5 responses on “The Shining: King vs. Kubrick

  1. Funny coincidence. I also went through a King phase in the late 80s, starting when I was 14. I devoured everything he published up until 1990. Then I swiftly lost interest. The Shining was the first I read, and was always one of my favorites, but I think once was enough.

    It’s a little sad that King can’t appreciate Kubrick’s film. Like the scene when Jack finds Wendy reading his “book.” King thinks it was a missed opportunity to shock the audience. It reminds of something King once said about using gore in his fiction. He basically said that it was the last resort because it was too easy, that he would try to scare and disturb his reader every possible way, but that sometimes he will go for the easy gross out. He should have known that the same applies to horror films: cheap scares are easy. Building up dread takes more work. How could he not realize that’s what Kubrick was doing? It must be because he could not watch the film with open eyes.
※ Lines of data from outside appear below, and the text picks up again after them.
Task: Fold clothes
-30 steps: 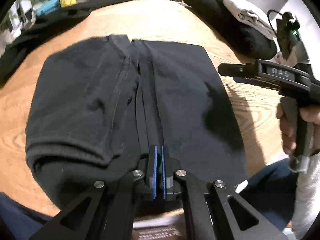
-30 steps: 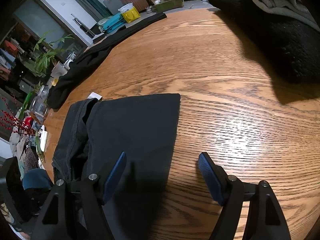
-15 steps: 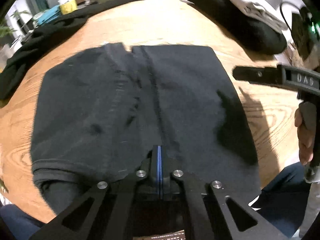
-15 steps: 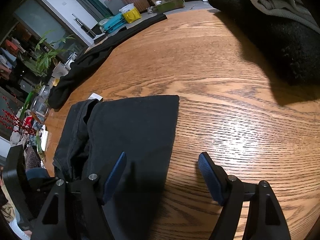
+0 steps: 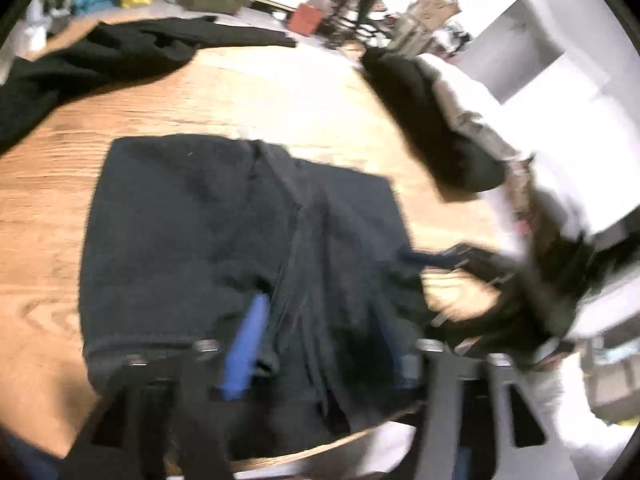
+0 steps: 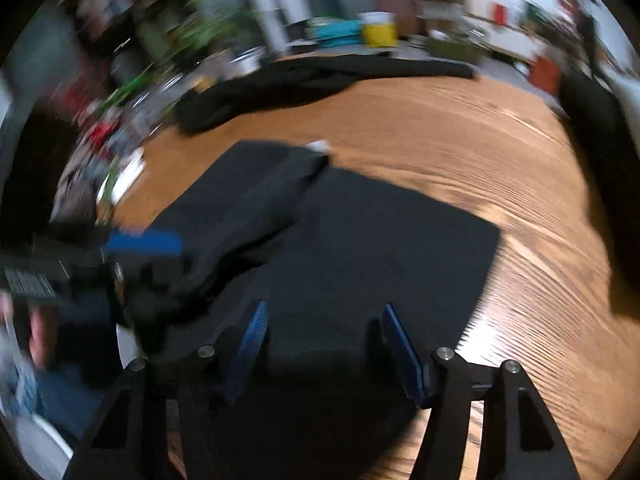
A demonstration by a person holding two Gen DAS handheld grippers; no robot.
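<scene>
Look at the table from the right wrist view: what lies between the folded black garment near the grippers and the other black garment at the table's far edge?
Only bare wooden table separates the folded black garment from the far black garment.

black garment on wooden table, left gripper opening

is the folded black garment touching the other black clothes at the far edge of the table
Apart. In the right wrist view, bare wood separates the folded black garment from the other black clothes.
</scene>
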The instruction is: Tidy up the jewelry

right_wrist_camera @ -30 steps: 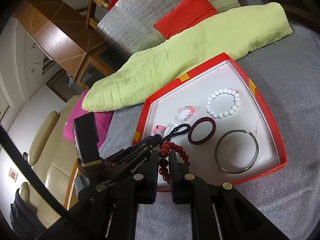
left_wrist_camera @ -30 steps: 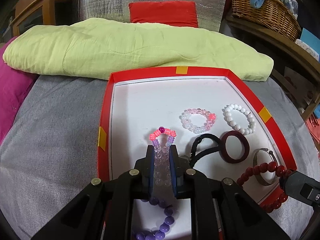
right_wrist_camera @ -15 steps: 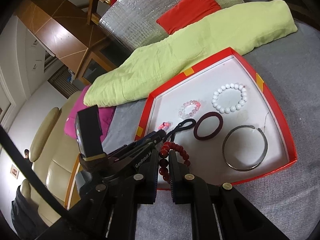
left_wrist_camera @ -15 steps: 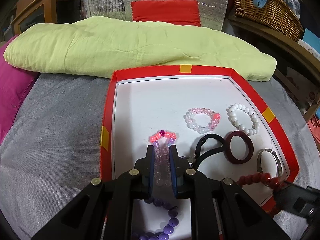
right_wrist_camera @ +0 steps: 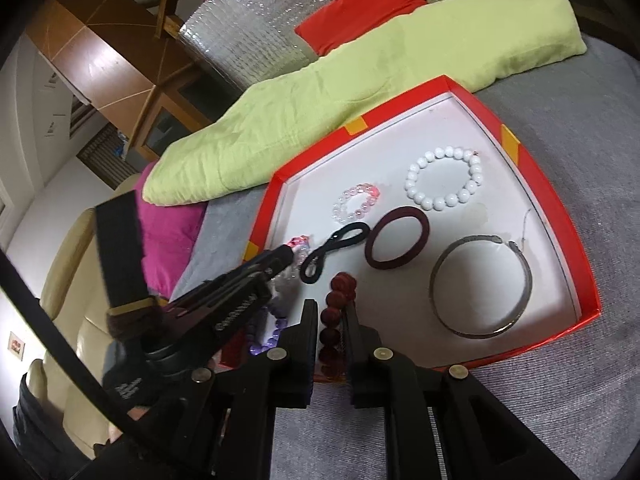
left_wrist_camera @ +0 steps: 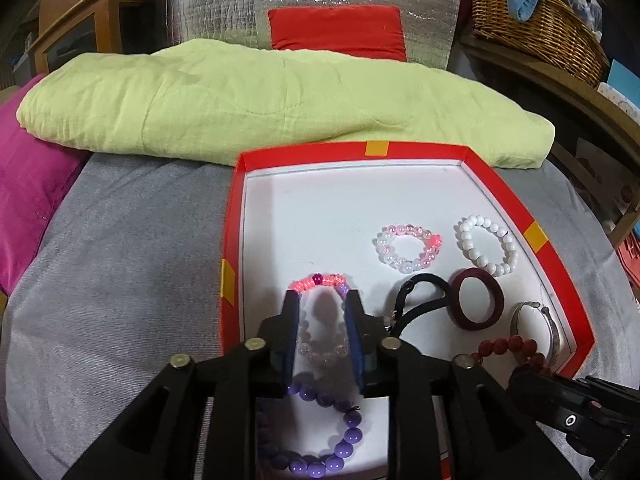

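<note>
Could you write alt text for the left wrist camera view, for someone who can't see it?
The left gripper, jaws opening, straddles a clear and pink bead bracelet lying in a red-rimmed tray. More bracelets and bangles lie to its right, a purple bead bracelet below, a green quilt behind.

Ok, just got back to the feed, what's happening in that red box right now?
A person is laying bracelets into the red box with two tongs. The left tongs are opening around a clear-and-pink bead bracelet lying on the box floor. The right tongs are opening too, with the dark red bead bracelet between them. Other bracelets already lie in the box.
</note>
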The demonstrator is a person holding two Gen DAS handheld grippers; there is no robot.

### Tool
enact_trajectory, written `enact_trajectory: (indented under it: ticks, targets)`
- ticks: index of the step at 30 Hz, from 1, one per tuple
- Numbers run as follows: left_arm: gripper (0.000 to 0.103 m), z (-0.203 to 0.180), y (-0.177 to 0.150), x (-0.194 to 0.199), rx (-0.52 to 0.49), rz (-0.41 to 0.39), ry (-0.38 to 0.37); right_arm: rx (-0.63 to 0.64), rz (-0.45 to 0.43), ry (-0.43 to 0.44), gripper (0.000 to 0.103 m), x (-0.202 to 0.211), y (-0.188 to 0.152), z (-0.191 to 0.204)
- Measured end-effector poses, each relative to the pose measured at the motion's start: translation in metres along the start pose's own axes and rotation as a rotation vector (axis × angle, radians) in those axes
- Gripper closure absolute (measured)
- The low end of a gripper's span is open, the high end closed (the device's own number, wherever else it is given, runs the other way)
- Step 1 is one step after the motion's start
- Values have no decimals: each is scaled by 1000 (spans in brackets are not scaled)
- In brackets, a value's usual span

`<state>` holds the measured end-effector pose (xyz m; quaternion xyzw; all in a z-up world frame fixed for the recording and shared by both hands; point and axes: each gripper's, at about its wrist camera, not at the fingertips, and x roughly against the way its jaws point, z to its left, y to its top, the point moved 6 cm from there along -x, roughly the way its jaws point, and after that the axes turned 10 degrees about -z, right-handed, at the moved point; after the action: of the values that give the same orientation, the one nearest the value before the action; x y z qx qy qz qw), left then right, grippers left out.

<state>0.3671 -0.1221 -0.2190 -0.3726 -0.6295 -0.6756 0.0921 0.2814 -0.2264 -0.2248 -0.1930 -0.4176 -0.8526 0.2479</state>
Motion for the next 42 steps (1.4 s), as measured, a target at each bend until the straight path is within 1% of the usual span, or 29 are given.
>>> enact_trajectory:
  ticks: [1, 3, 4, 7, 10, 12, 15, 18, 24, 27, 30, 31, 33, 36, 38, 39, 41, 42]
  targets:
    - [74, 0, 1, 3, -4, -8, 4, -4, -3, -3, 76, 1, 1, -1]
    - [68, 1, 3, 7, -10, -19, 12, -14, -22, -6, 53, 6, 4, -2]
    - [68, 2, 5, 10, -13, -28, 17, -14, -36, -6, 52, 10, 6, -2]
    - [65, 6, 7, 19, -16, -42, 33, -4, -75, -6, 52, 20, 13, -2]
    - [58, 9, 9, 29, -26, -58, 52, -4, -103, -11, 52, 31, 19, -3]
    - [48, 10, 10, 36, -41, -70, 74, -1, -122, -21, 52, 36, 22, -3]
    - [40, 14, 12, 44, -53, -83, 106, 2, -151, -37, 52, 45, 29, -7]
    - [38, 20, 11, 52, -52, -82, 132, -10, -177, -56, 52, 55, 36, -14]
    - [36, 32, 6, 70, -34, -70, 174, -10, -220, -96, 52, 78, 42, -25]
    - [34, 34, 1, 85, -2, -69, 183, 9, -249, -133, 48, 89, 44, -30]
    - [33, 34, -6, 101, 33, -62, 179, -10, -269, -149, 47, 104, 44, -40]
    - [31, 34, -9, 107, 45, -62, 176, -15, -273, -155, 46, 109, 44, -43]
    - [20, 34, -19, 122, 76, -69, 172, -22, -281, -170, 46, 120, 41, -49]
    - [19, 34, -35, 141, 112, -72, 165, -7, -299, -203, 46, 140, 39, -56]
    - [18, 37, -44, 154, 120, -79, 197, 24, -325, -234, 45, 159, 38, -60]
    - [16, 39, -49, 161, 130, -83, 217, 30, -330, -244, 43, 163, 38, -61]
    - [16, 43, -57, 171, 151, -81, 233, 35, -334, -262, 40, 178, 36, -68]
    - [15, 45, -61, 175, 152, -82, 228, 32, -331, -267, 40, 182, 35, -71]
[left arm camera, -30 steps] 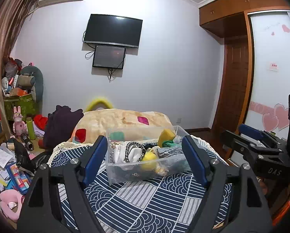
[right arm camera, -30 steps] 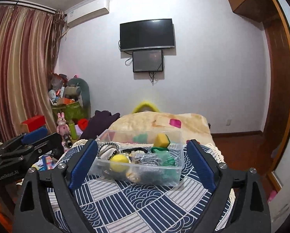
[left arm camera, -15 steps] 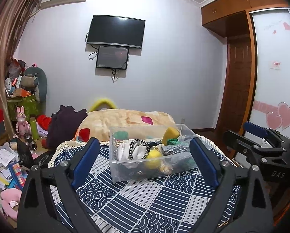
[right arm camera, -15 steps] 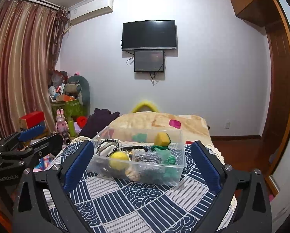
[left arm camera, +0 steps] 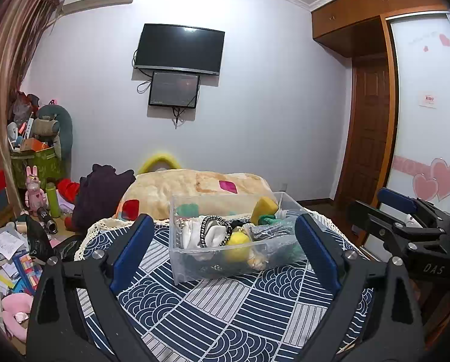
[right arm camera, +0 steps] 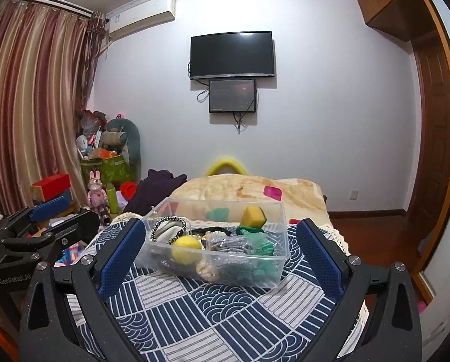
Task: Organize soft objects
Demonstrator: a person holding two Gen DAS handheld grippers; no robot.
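Observation:
A clear plastic bin point(left arm camera: 194, 267) stands on a table with a navy patterned cloth point(left arm camera: 225, 310). It holds several soft things: a yellow sponge point(left arm camera: 264, 205), a yellow ball point(left arm camera: 238, 242), white socks point(left arm camera: 191, 235), a black-and-white band point(left arm camera: 215, 226), green cloth and a grey piece. The bin shows in the right wrist view point(right arm camera: 240, 277) with the ball point(right arm camera: 185, 249) and sponge point(right arm camera: 253, 215). My left gripper point(left arm camera: 221, 250) and right gripper point(right arm camera: 218, 256) are both open and empty, held short of the bin.
A bed with a beige blanket point(left arm camera: 200, 187) lies behind the table. Clutter and toys point(left arm camera: 13, 241) fill the floor at the left. A wardrobe and door point(left arm camera: 372, 126) stand at the right. Each gripper shows in the other's view: point(left arm camera: 406, 229), point(right arm camera: 28, 232).
Both grippers have drawn back and risen a little, so the bin sits lower and slightly farther in both views. Nothing in the bin has moved.

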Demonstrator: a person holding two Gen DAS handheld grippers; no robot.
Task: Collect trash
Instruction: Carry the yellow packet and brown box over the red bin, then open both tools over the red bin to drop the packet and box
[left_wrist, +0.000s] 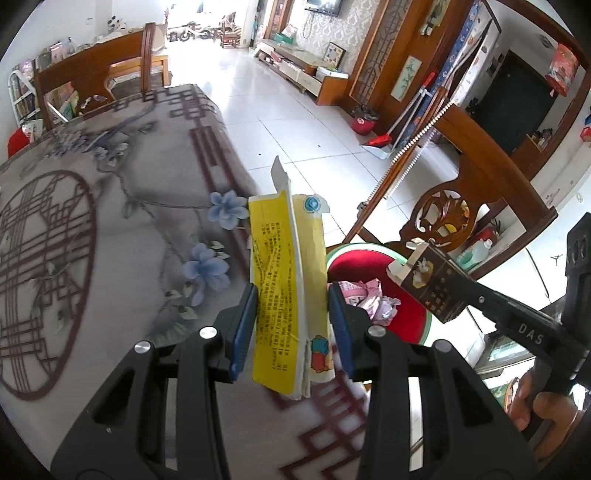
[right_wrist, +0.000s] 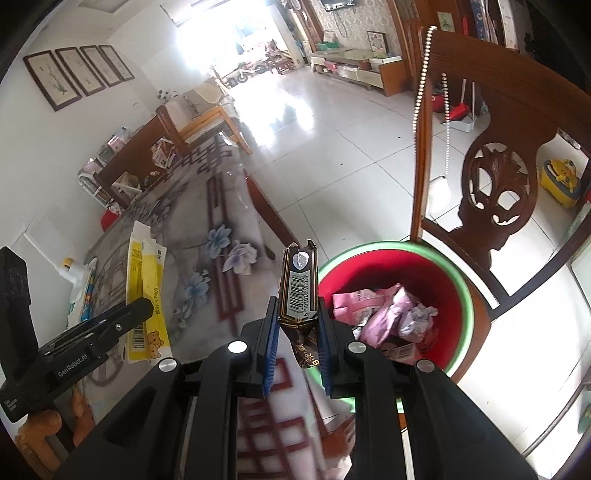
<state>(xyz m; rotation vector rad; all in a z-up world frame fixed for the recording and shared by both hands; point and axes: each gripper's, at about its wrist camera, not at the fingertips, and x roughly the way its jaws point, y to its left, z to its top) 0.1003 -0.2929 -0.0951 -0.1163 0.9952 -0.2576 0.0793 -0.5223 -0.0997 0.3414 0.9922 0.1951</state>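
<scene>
Left tool (left_wrist: 291, 325) pinches a yellow carton (left_wrist: 286, 280); right tool (right_wrist: 295, 332) pinches a barcoded brown wrapper (right_wrist: 298, 288)

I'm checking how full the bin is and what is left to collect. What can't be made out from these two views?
- Red bin: its bottom is hidden in both views by pink wrappers; the right gripper covers its near rim.
- Yellow box: small print is unreadable in the left wrist view.
- Dark brown box: its lower end is hidden between the fingers.
- Table: its near part is blurred and cut off by the gripper bodies.
</scene>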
  2. Oh yeah, the passage is from Dance Macabre. I can’t find the whole passage online, but here are oft-quoted excerpts: “The 3 types of terror: The Gross-out: the sight of a severed head tumbling down a flight of stairs, it’s when the lights go out and something green and slimy splatters against your arm. The Horror: the unnatural, spiders the size of bears, the dead waking up and walking around, it’s when the lights go out and something with claws grabs you by the arm. And the last and worst one: Terror, when you come home and notice everything you own had been taken away and replaced by an exact substitute. It’s when the lights go out and you feel something behind you, you hear it, you feel its breath against your ear, but when you turn around, there’s nothing there.” And, “I recognize terror as the finest emotion and so I will try to terrorize the reader. But if I find that I cannot terrify, I will try to horrify, and if I find that I cannot horrify, I’ll go for the gross-out. I’m not proud.”

    • “I’m not proud.” Well, there you go. King wrote a book about ten years ago on his writing method, which is: he has an idea, and he starts writing, with no ending in mind. When he gets to the end, he goes over everything once, and presto! A book. He’s a guy at a campfire telling a scary story. Not a bad thing at all, but probably best when you’re a kid.

  3. What always made the moment where Wendy discovers the writing so chilling for me is that as the camera moves from behind the pillar we see Wendy’s back from what we think is Jack’s POV, until Jack himself slides into the frame and we also see his back. It’s the hotel watching, not just Jack; if it were just Jack’s perspective we wouldn’t see him from behind sliding into the frame. It’s a small, subtle moment that gives the hotel a presence, a set of eyes, and a creepy as hell voyeuristic personality. I love both the book and film, but for different reasons. I can imagine it being difficult for King to give up emotional ownership of what he loves about his own book, but the film has an aura and brilliance all its own.

    • Good observation. Somehow I imagined I’d said the same thing, but nope. I sure didn’t. The hotel is always watching. What a great movie.